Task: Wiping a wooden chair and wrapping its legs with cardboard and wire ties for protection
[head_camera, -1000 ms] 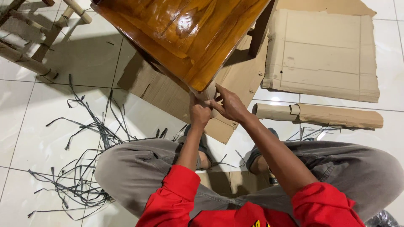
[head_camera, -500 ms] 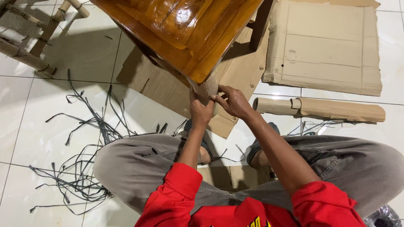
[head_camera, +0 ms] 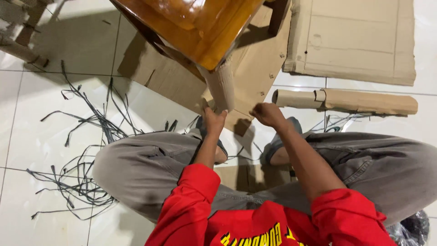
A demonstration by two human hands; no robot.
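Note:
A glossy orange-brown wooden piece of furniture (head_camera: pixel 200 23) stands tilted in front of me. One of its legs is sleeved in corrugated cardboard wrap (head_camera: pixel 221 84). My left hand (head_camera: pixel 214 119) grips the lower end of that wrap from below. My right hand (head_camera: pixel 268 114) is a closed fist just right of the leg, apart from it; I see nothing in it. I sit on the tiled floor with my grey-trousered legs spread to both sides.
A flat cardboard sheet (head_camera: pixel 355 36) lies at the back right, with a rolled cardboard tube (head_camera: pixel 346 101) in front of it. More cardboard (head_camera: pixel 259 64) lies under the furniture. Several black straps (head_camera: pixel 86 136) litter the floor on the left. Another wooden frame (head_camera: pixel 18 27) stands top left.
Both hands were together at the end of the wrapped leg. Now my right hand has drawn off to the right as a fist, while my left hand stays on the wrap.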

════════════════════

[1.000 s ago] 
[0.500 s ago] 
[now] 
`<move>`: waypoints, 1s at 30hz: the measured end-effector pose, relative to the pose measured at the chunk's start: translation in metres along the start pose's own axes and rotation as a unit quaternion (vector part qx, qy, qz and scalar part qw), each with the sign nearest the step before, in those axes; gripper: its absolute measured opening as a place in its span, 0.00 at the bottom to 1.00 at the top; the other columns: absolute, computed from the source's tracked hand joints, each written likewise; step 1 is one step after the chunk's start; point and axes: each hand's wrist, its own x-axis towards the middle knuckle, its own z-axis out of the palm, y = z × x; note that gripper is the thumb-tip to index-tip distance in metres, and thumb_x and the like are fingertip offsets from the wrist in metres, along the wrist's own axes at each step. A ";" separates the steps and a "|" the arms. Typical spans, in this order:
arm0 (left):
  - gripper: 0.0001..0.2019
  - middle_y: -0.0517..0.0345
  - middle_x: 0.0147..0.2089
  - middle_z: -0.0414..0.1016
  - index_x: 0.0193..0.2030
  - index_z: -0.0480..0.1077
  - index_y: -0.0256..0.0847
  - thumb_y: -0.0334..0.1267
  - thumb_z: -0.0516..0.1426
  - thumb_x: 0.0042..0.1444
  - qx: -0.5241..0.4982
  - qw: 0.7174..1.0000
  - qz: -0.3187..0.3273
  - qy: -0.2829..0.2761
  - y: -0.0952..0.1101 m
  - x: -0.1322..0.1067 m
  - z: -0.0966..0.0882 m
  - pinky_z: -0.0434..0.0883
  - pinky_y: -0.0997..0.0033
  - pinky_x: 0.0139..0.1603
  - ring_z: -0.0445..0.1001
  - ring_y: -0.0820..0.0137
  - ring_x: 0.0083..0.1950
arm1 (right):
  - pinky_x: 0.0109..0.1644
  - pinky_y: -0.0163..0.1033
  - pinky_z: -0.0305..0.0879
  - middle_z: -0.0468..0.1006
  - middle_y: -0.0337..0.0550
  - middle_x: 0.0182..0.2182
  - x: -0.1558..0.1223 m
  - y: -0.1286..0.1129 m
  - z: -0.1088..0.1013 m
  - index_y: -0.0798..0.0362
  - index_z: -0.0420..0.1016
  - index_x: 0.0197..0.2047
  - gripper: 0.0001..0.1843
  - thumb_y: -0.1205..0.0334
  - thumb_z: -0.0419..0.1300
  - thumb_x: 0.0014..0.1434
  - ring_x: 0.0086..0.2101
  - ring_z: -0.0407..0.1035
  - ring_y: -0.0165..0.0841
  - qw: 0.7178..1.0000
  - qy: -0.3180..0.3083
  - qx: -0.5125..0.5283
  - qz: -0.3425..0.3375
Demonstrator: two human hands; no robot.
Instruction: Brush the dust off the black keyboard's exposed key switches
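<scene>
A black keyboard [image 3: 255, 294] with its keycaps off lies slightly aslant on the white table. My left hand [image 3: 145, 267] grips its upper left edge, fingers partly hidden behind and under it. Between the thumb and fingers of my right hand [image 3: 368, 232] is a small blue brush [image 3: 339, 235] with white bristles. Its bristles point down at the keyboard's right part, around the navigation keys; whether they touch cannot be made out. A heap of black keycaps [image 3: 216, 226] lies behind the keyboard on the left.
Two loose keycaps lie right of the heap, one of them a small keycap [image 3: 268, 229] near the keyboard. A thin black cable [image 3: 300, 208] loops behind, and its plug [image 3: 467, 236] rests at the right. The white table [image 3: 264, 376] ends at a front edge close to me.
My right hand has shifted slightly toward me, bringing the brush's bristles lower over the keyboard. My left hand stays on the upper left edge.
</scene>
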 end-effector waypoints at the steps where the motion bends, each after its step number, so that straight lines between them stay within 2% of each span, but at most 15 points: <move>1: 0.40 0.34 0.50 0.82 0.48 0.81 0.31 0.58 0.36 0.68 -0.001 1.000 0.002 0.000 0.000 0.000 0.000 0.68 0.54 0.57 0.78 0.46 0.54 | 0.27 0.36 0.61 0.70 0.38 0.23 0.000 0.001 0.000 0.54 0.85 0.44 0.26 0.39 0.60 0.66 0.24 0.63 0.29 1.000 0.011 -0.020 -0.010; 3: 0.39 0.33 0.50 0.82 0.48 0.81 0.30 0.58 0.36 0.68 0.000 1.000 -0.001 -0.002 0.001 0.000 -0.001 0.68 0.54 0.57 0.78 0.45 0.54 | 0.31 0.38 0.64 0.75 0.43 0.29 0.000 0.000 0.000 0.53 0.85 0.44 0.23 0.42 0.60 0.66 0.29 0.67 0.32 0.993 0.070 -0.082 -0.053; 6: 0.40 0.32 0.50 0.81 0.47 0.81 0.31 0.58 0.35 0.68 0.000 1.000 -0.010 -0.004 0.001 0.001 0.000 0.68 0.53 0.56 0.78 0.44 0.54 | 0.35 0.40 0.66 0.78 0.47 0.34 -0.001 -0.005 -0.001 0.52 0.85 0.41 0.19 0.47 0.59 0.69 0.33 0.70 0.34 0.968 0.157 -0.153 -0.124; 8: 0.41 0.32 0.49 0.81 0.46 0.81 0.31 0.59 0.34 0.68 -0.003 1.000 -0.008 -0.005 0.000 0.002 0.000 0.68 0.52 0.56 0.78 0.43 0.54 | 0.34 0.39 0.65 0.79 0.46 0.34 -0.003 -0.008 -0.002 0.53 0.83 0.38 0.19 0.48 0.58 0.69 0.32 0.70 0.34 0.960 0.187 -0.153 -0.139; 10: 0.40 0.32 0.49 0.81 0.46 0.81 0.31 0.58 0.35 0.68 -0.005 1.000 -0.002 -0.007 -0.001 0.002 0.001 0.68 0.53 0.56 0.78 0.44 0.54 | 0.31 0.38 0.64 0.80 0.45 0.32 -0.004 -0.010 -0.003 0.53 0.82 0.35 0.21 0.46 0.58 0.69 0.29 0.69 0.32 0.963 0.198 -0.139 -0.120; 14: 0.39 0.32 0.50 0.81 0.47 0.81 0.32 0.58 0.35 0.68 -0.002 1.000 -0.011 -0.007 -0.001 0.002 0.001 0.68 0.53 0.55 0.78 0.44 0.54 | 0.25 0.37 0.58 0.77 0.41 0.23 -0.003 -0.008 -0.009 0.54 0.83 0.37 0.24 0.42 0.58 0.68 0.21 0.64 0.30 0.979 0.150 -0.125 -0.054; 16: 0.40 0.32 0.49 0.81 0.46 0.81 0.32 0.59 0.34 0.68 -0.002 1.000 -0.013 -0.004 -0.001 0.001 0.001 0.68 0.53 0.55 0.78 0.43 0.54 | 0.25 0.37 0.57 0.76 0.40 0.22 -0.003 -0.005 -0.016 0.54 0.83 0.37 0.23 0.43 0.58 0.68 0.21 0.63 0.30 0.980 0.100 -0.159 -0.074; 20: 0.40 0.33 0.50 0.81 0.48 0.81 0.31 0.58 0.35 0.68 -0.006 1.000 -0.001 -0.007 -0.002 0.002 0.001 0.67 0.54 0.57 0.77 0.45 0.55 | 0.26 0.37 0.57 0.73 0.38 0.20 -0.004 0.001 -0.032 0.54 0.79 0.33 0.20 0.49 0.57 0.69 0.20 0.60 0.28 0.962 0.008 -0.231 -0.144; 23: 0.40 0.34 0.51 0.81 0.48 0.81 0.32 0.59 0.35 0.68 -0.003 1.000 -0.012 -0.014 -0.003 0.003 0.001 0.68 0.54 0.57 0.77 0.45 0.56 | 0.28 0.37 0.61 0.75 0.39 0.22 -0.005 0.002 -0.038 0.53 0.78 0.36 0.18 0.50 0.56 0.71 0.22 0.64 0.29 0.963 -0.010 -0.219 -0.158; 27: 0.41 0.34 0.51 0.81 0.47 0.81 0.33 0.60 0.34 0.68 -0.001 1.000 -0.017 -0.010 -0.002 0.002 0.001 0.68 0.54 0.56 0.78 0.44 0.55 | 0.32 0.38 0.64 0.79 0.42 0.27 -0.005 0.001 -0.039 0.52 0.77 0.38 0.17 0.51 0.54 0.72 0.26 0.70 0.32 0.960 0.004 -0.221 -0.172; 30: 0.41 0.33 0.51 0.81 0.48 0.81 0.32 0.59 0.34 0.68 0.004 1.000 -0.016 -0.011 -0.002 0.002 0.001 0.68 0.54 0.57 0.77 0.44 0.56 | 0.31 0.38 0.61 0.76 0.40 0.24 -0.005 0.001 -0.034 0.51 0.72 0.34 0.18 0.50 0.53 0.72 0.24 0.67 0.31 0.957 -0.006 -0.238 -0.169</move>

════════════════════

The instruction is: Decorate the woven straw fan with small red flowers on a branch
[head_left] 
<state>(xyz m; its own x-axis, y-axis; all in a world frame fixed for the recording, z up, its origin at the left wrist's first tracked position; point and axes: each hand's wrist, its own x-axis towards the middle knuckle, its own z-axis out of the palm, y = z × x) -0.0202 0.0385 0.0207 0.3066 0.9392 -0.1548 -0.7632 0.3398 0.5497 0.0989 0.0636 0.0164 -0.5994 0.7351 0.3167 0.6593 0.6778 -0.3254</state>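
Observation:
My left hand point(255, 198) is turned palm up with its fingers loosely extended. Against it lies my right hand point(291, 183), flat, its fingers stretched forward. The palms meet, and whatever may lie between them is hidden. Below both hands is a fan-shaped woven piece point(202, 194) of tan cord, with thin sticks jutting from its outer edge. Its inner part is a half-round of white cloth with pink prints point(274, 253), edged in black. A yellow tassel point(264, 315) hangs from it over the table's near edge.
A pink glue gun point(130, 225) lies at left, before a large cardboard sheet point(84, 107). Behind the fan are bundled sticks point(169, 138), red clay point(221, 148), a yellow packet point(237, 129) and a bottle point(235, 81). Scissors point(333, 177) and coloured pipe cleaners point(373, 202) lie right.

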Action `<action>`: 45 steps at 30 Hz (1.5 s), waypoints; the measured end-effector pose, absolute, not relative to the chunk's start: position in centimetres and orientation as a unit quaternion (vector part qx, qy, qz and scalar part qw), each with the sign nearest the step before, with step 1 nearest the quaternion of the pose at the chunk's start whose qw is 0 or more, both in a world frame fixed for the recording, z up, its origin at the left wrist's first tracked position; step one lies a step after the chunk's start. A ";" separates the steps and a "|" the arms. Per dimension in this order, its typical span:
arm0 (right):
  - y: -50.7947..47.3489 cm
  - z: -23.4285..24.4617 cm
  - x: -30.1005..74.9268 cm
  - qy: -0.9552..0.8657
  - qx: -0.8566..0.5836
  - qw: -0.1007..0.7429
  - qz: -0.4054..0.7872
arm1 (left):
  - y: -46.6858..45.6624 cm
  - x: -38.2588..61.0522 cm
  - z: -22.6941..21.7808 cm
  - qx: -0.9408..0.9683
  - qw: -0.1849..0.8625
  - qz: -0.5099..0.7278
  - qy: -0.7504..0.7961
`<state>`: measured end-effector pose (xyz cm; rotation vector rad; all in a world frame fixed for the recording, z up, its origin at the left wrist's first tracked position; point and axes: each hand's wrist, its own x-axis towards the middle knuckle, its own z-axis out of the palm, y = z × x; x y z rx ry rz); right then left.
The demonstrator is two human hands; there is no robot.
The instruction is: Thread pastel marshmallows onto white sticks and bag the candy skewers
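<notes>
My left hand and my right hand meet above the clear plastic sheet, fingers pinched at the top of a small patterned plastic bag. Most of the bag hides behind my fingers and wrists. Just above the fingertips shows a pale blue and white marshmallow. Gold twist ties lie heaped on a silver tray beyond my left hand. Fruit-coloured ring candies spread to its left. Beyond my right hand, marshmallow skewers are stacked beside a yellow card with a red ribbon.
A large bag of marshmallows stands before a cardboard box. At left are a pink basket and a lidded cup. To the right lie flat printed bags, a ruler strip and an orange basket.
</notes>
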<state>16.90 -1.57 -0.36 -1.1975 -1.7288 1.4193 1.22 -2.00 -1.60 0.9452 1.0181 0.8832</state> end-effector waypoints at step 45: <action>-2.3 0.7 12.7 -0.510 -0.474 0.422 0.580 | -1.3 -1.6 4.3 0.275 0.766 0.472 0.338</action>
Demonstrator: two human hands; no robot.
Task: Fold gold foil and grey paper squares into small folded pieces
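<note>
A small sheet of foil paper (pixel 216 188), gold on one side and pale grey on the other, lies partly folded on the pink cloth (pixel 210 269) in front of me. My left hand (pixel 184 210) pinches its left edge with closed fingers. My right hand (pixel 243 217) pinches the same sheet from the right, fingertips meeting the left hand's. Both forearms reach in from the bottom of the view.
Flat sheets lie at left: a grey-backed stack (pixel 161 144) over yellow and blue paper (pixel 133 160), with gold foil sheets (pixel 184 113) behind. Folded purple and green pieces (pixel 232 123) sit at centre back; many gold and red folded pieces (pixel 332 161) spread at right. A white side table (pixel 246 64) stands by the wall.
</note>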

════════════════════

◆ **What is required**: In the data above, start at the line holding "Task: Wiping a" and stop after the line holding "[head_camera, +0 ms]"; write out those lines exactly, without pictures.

◆ **Result of the exercise**:
Task: Wiping a wooden chair and wrapping its legs with cardboard and wire ties for protection
[head_camera, -1000 ms] 
[head_camera, -500 ms] 
[head_camera, +0 ms] 

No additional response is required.